Economics, Ethics, Quantum Physics, and Hydrology

I just read the Aeon.co article Economics is Quantum by David Orrell. The author makes some solid points about the state of economics, but I think he’s missing an even bigger opportunity to talk about science & engineering in general.

Quick summary of the article: in light of the failure of economics to predict recent disasters like the housing bubble and subsequent financial meltdown, the whole discipline should be rebuilt, along the lines of the reconstruction of physics in the early 1900s. Quantum physics is a surprisingly good analog for economics, with transactions roughly mapping to particle interactions and the concept of uncertainty of measurement throwing ideas of value into a new light.

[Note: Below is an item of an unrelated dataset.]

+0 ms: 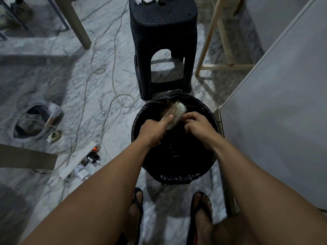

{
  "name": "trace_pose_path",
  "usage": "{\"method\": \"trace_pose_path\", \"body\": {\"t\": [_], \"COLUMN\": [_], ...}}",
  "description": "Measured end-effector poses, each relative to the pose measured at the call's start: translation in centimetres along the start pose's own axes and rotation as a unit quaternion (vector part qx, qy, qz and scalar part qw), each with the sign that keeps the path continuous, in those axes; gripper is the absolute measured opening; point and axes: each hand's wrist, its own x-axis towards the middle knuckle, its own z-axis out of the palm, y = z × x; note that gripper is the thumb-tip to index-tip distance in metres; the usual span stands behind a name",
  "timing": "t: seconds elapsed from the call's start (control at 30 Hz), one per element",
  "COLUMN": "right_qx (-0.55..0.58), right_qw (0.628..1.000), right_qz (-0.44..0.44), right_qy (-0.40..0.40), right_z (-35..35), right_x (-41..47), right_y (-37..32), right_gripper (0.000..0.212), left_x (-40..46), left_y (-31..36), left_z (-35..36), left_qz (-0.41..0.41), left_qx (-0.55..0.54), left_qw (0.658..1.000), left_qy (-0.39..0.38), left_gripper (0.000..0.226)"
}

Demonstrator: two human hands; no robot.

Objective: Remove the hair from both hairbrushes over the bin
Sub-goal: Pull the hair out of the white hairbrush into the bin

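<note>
A pale oval hairbrush (177, 110) with light bristles and a tangle of brown hair (167, 110) on its left side is held over a round bin (139, 124) lined with a black bag. My left hand (154, 129) grips the brush's handle, thumb pressed along its edge. My right hand (198, 126) is at the brush's right side, fingertips curled against the bristles; whether they pinch any hair is hidden. Only this one brush is in view.
A black plastic stool (162, 41) stands just behind the bin. A grey cabinet (274, 121) rises on the right. A power strip (79, 159) with chargers and loose cables (109, 96) lies on the marble floor to the left. My sandalled feet (201, 207) stand before the bin.
</note>
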Motion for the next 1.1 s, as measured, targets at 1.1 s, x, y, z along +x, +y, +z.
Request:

Early in the article Mr. Orrell talks about what economics actually is, and decides that most economists think ‘”Economics is about happiness.”‘ So, if economics is about happiness, and it’s basically concerned with quantification and transactions, then the obvious next step to me is – economists are applied utilitarians. And not just any utilitarians, either – they’re classical utilitarians, believing that happiness can be measured in discrete packets, little ‘hedonic units’ to be passed around between people. Economists are making up theories and rules about how these hedonic units (things with value – goods and services) are passed around between people.

If I’m right about that, then I’m totally with Mr. Orrell – economics needs to be rebuilt. Utilitarianism is really appealing to someone who wants the whole world to make sense with simple rules – a rationalist. It’s really terrible as a way to actually describe how people think about morals and ethics. It’s just not true. And if economics is applied utilitarianism, and utilitarianism isn’t true, then yeah – let’s rebuild economics.

But I see that Mr. Orrell does research on complex systems, so I think his thesis should be bigger. I think there are a lot of disciplines trying to explain complex, dynamic systems with mechanistic rules, in defiance of the quote that ends the article: ‘”The days of the Universe as Mechanism are over.”‘ Try telling that to a hydrologist, for example.

The way water moves through the earth is amazingly complex, especially for something that basically follows one rule: flow downhill. It evaporates, it falls as rain, it runs off of roofs, it soaks into the ground, it flows as streams; and the outcomes of all of those processes tend to be things that people care about a lot, like “Will my house flood?” or “Is our well going to go dry?” The task of the hydrologist is to try and answer those questions by measuring and modeling how water moves.

Measuring and modeling water, though, is nearly as hard as doing economics. Lots of water is underground, so it can’t be directly observed. It’s changing all the time, as streams dry up or as rain falls, so it has to be measured continuously. More to the point, though, the actual models used by hydrologists, like HSPF for surface water and MODFLOW for groundwater, are basically mechanistic. They’re usually ‘mass-balanced’; basically, every drop of water that enters the system is accounted for. In HSPF it’s even more mechanistic; the equations that describe how water flows through a stream are actually modified versions of the Manning’s equations, which were originally designed to calculate flow through a pipe. Hydrologists literally treat water flowing around watersheds like a water machine.

Worse than that, there doesn’t seem to be any recognition that there’s a problem with hydrology. Hydrologists are mostly engineers. They see their task as applying the rules to the problem at hand. Problems that crop up (like, say, levee failures in Katrina, massive flooding during Harvey, the draining of the Ogallala) are treated as failures to make a sufficiently calibrated model or failures to collect enough data. Maybe, though, the issue is that the entire profession uses equations developed in the 1880s.

I don’t know if quantum mechanics can translate to hydrology in the same way it can translate to economics. I do think it’s time to re-examine the foundations of hydrology. And I’m aware that hydrology just happens to be an area I’m familiar with. How many other disciplines are similarly trying to model complex, dynamic systems using fundamentally mechanistic means? Maybe there are a lot of places where quantum revolutions could explode.